Although Amazon Kendra is designed for large-scale search applications with millions of documents and thousands of queries per second, you can run smaller experiments to evaluate Amazon Kendra. You can run a proof of concept, or simply have a smaller workload and still use features that Amazon Kendra Enterprise Edition has to offer. On July 1, 2021, Amazon Kendra introduced new, smaller capacity units for smaller workloads. In addition, to promote experimentation, the price for Amazon Kendra Developer Edition was reduced by 55%.

Amazon Kendra Enterprise Edition capacity units

The base capacity for Amazon Kendra supports up to 100,000 documents and 8,000 searches per day, with adaptive bursting capability to better handle unpredictable query spikes. You can increase the query and the document capacity of your Amazon Kendra index through storage capacity units and query capacity units, and these can be updated independently from each other.

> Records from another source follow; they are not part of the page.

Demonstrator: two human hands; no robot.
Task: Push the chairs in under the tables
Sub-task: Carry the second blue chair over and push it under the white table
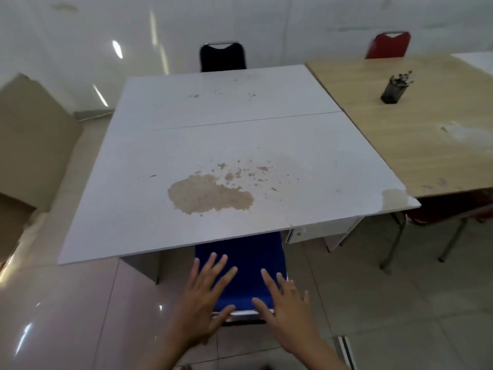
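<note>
A blue chair [245,265] stands at the near edge of the white table [149,198], its seat mostly under the tabletop and its backrest sticking out toward me. My left hand [206,297] hovers over the left side of the backrest, fingers spread. My right hand [285,308] is spread over the right side, above the chrome top bar [241,313]. Neither hand grips anything. A black chair [222,57] sits at the far side of the white table. A red chair [388,45] stands behind the wooden table [400,145].
A brown stain [208,196] marks the white tabletop. A dark pen holder [394,89] sits on the wooden table, whose metal legs [392,244] stand at the right. A beige box [29,145] is at the left. Glossy tiled floor [66,316] surrounds me.
</note>
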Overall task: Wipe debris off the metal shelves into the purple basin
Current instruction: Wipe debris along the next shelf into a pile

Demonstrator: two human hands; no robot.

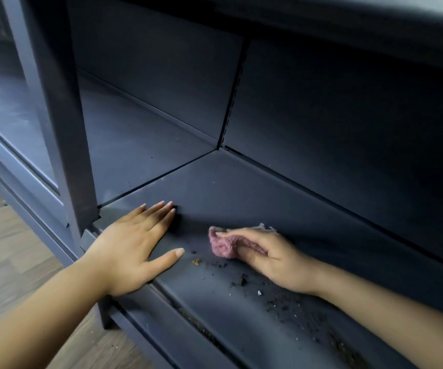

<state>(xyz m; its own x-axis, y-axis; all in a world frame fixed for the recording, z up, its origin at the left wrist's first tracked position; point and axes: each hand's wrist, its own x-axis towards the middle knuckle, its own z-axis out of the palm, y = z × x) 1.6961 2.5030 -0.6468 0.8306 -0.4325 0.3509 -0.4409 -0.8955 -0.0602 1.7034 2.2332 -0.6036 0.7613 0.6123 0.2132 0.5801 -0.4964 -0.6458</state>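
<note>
A dark grey metal shelf [241, 198] fills the view. My right hand [271, 258] grips a pink cloth [221, 245] and presses it on the shelf surface. Dark crumbs and a yellowish bit of debris [241, 279] lie scattered in front of the cloth and along the shelf's front lip. My left hand [132, 241] lies flat on the shelf's front left corner, fingers straight, holding nothing. No purple basin shows in this view.
A vertical metal post [63, 129] stands just left of my left hand. The back panel [335, 145] and an upper shelf [348, 25] close in the space. Wooden floor [7, 249] lies at the lower left, and more shelving [7, 107] runs off to the left.
</note>
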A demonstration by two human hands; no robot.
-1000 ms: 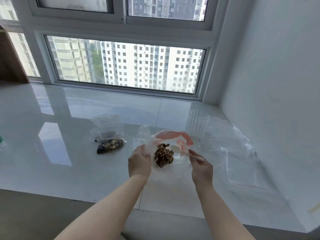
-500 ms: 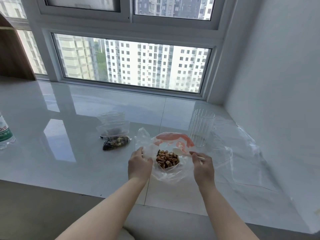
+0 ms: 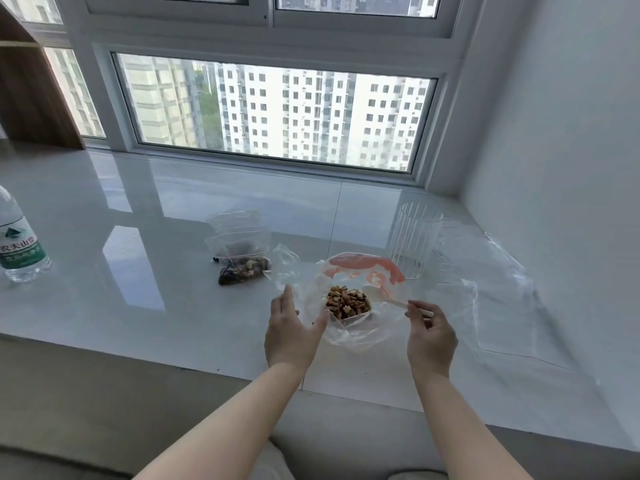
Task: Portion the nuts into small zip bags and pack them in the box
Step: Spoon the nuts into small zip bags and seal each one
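Observation:
A large clear plastic bag [image 3: 349,336] with a red printed top lies open on the white sill, and a heap of mixed nuts [image 3: 348,301] shows inside it. My left hand [image 3: 292,329] rests against the bag's left edge with straight fingers. My right hand [image 3: 429,332] pinches the handle of a white plastic spoon [image 3: 375,294], whose bowl lies at the right side of the nuts. To the left, a small zip bag with nuts [image 3: 244,273] lies flat, and other small clear zip bags [image 3: 239,232] are stacked behind it.
A ribbed clear cup [image 3: 415,239] stands behind the big bag on the right. Crumpled clear plastic sheet [image 3: 502,299] spreads toward the right wall. A water bottle [image 3: 19,242] stands at the far left. The sill's front edge [image 3: 173,367] runs below my hands.
The view has shifted down and left, bringing the water bottle in. The big bag is spread wider, the nuts lie exposed, and the spoon's bowl now sits beside them.

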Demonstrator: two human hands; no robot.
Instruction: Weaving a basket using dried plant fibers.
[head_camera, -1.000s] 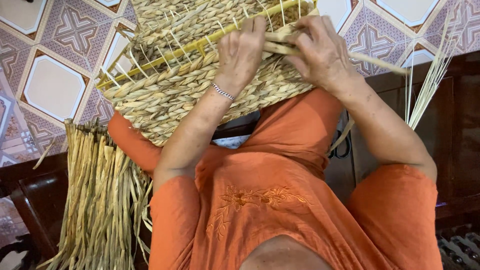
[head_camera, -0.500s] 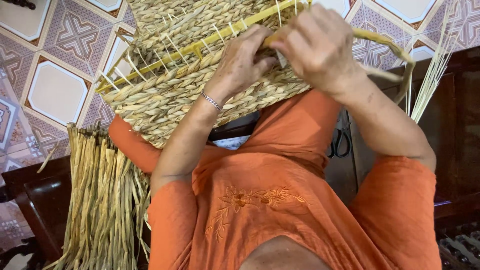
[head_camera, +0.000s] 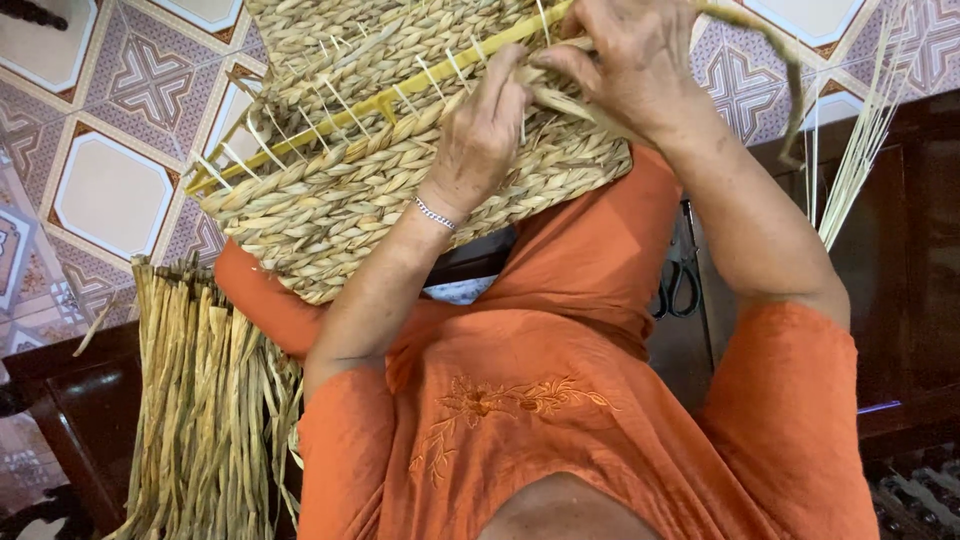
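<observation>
Nearest the camera, an orange embroidered tunic (head_camera: 560, 420) fills the lower view, and both forearms reach up from it. Just left of the lap hangs a bundle of dried reeds (head_camera: 200, 400), loose strands hanging beside a dark wooden seat edge (head_camera: 70, 400). A pair of black-handled scissors (head_camera: 680, 285) sits just right of the thigh, partly hidden by the right arm.

Up over the lap now: the woven basket panel (head_camera: 400, 170) rests tilted across the knees, thick braided rows running across it, thin pale spokes (head_camera: 340, 100) poking out along a yellow rod (head_camera: 400, 100). The left hand (head_camera: 485, 135), a thin silver bracelet (head_camera: 435, 213) at its wrist, has its fingers curled down onto the weave, pressing among the spokes. The right hand (head_camera: 640, 70) is right beside it at the panel's upper right edge, fingers pinching a braided strand (head_camera: 775, 60) that loops out and down past the wrist.

Farther right, a spray of thin pale stalks (head_camera: 855, 140) stands upright. Beyond everything, a patterned tile floor (head_camera: 110, 150).
</observation>
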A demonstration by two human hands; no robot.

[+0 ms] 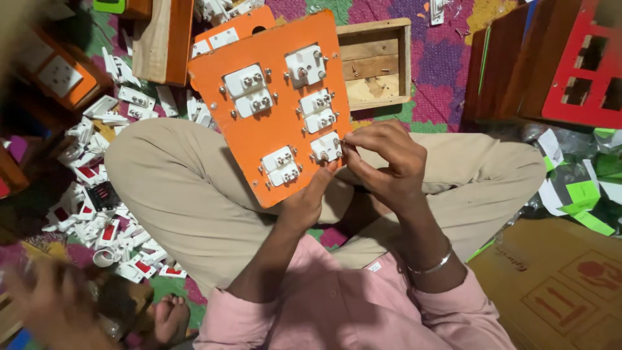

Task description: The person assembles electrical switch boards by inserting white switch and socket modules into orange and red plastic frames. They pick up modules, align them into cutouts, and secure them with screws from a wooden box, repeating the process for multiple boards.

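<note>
Hands at work on an orange board of white switches, resting on a seated person's lap.

From left: a heap of white switches (97, 214) litters the floor; the orange board (272, 129) leans on the knees, the left hand (304, 201) propping its lower edge, thumb pressed to the face; the right hand (382, 162) pinches a small screw (342, 142) at the board's right edge; behind, an open wooden box (379, 65).
</note>
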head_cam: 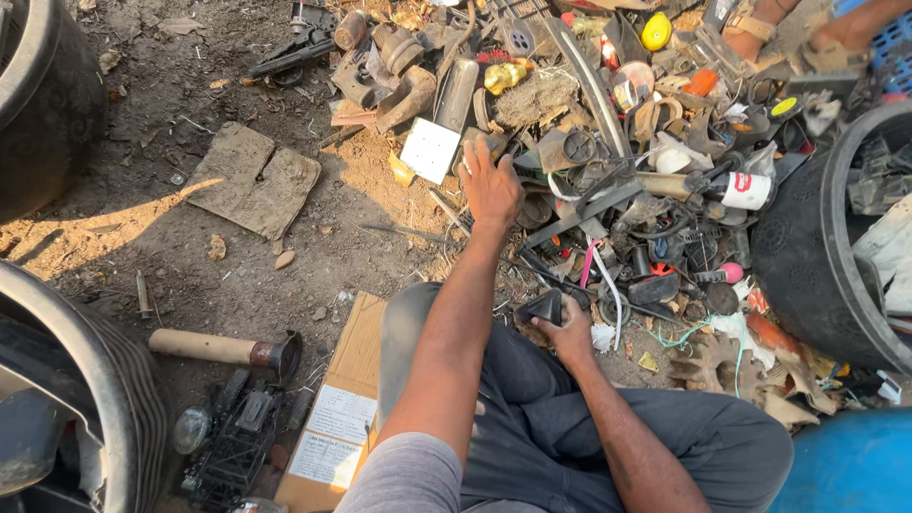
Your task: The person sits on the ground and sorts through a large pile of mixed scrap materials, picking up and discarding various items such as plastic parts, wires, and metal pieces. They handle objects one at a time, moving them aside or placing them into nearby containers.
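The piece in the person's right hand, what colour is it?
The piece is black; the head view shows it held in the right hand.

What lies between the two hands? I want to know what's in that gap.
In the head view, between the left hand and the right hand holding a black piece lie dark scrap strips on dirt.

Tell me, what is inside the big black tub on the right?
Inside the black tub, dark scrap pieces and a pale sheet show near the rim. Its wall and the picture's edge hide anything deeper.
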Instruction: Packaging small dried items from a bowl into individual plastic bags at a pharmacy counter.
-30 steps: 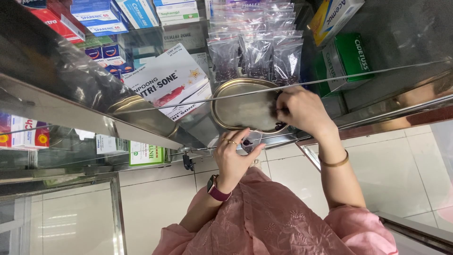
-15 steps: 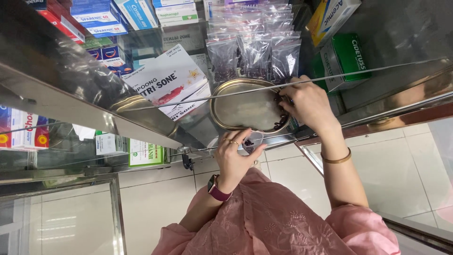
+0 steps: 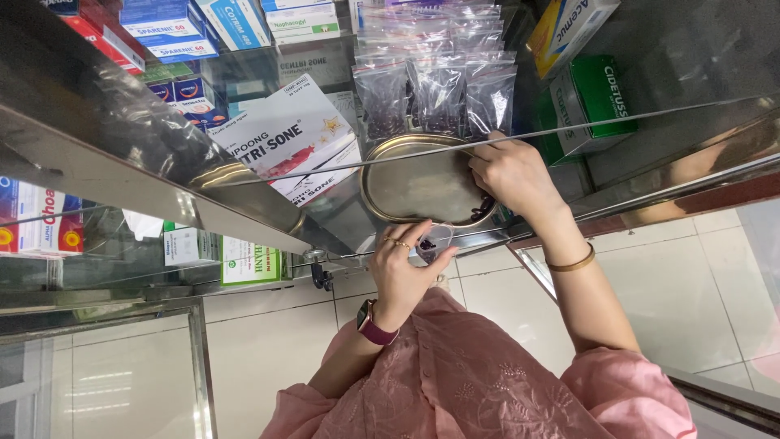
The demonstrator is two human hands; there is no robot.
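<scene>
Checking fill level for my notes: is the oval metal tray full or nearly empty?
Nearly empty. The tray shows mostly bare metal; only a few dark pieces lie at its edge by the right hand.

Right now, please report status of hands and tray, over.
Left hand holds small clear bag. Right hand on dark pills in round metal tray. Nothing blocking.

The oval tray (image 3: 414, 183) is dull golden metal. The small pieces (image 3: 481, 211) on it are dark purple-black. The box (image 3: 591, 106) is green, the sleeve (image 3: 487, 382) pink with embroidered flowers, the watch strap (image 3: 375, 329) maroon.
</scene>
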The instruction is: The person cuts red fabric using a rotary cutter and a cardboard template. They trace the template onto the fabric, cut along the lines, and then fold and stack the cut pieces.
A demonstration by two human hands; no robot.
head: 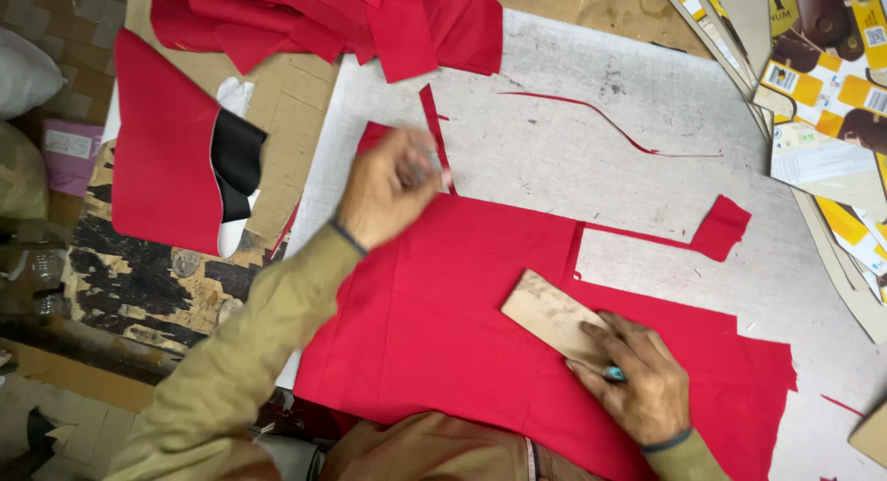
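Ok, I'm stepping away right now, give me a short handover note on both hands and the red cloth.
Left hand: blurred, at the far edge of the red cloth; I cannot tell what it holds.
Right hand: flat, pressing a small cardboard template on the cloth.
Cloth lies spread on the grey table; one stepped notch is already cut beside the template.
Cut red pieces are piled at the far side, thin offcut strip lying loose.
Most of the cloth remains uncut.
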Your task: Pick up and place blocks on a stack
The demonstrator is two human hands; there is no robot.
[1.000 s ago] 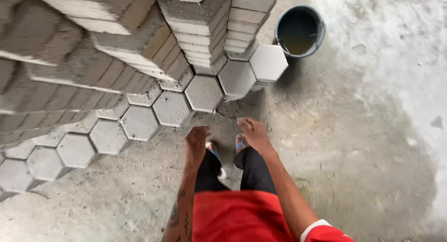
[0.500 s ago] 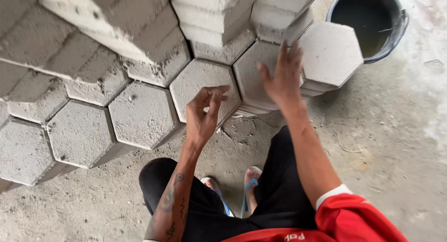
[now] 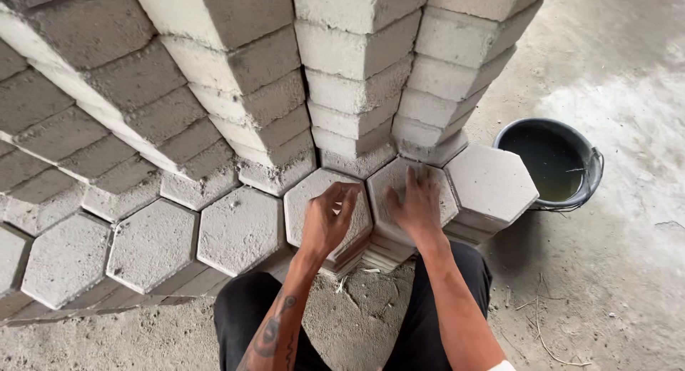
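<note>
Tall stacks of grey hexagonal concrete pavers rise in front of me, with a row of lower stacks along their foot. My left hand curls over the near edge of one low hexagonal paver. My right hand lies flat, fingers spread, on top of the neighbouring paver. Neither hand has lifted a paver. Another low stack stands just to the right of my right hand. My knees in black trousers are below the hands.
A black bucket holding dark water stands on the concrete floor at the right, close to the rightmost stack. More low hexagonal stacks run off to the left. Bits of straw and grit lie on the floor.
The view has pulled back and up from the stacks. My left hand has curled down onto the paver's edge, and my right hand has dropped flat onto the paver beside it.
</note>
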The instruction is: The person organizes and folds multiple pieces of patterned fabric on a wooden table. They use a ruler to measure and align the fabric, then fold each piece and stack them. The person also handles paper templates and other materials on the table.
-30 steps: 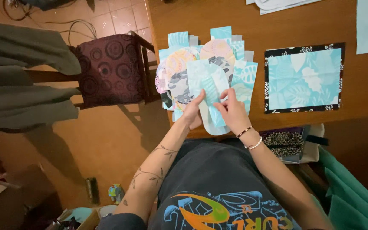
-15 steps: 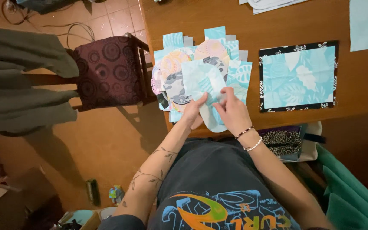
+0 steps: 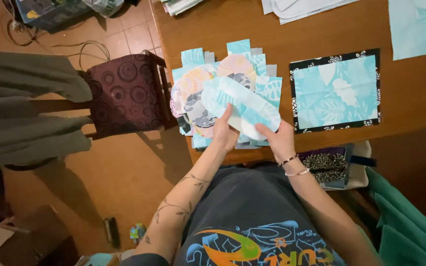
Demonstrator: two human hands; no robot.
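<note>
1. Fabric drapes at the far left: a grey-green cloth hangs over something beside a dark red patterned chair, which stands on a tiled floor next to the wooden table.

2. Left of centre on the table lies a stack of cut fabric pieces, turquoise rectangles underneath and round, pastel-printed shapes on top, fanned out and overlapping.

3. Above that stack, both hands lift a pale turquoise oval fabric piece printed with leaves. It is tilted, one end up to the left, and held just over the stack near the table's front edge.

4. Judging by the pose, the step in hand looks like taking the top oval off the stack to check or sort it; the next move seems to call for a steady pinch at both edges so that the limp cloth does not fold.

5. Left hand is closed on the oval's lower left edge, fingers behind the cloth and thumb pressed on its front.

6. Right hand, with bracelets at the wrist, pinches the oval's lower right edge, fingers together on the cloth.

7. Further right lies a rectangular turquoise leaf-print mat with a black patterned border, flat and well apart from the hands.

8. At the far right, green cloth lies below the table edge.
</note>
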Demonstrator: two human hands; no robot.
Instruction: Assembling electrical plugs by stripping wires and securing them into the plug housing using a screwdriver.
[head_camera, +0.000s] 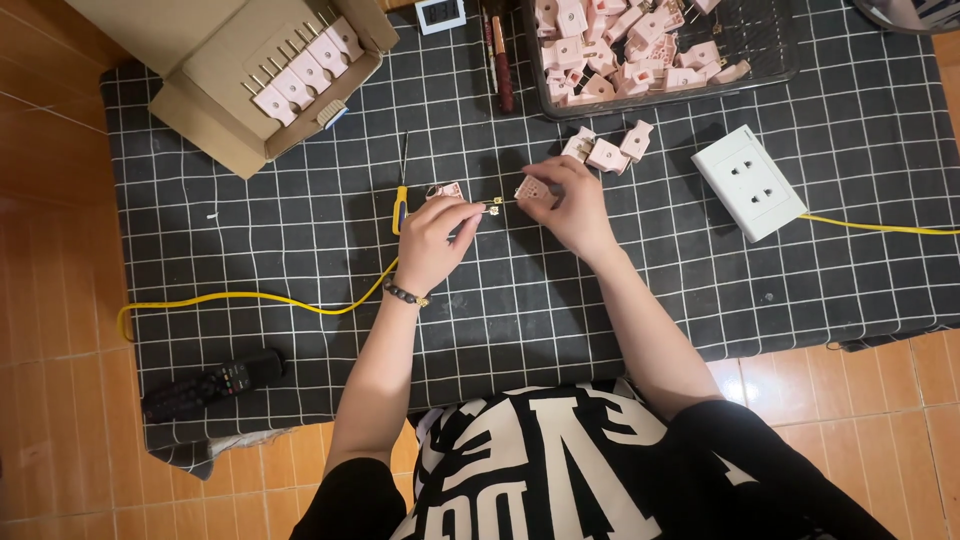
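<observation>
Mid-assembly: left hand (432, 240) pinches small brass prong (494, 206), right hand (575, 205) grips pink plastic plug half-shell (532, 187); next likely needs seating prong in shell.

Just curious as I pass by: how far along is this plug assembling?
Done: a row of pink plugs with pins stands in the cardboard box. In hand: left hand holds a brass pin, right hand a pink shell. Left: a basket full of loose shells.

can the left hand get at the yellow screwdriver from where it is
Probably yes: the yellow screwdriver lies on the mat just beside the left hand, nothing between them, though its fingers pinch a small brass prong.
</observation>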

Storage capacity units offer scaling in increments of 100,000 documents (up to 30 GB storage), each. For example, if you need to index 1 million documents, you need nine storage capacity units (100,000 documents with base Amazon Kendra Enterprise Edition, and, 900,00 additional documents from the storage capacity units).

Query capacity units (QCUs) offer scaling increments of 8,000 searches for day, with built-in adaptive bursting. For example, if you need 16K queries per day (average QPS of 0.2) you can provision two units.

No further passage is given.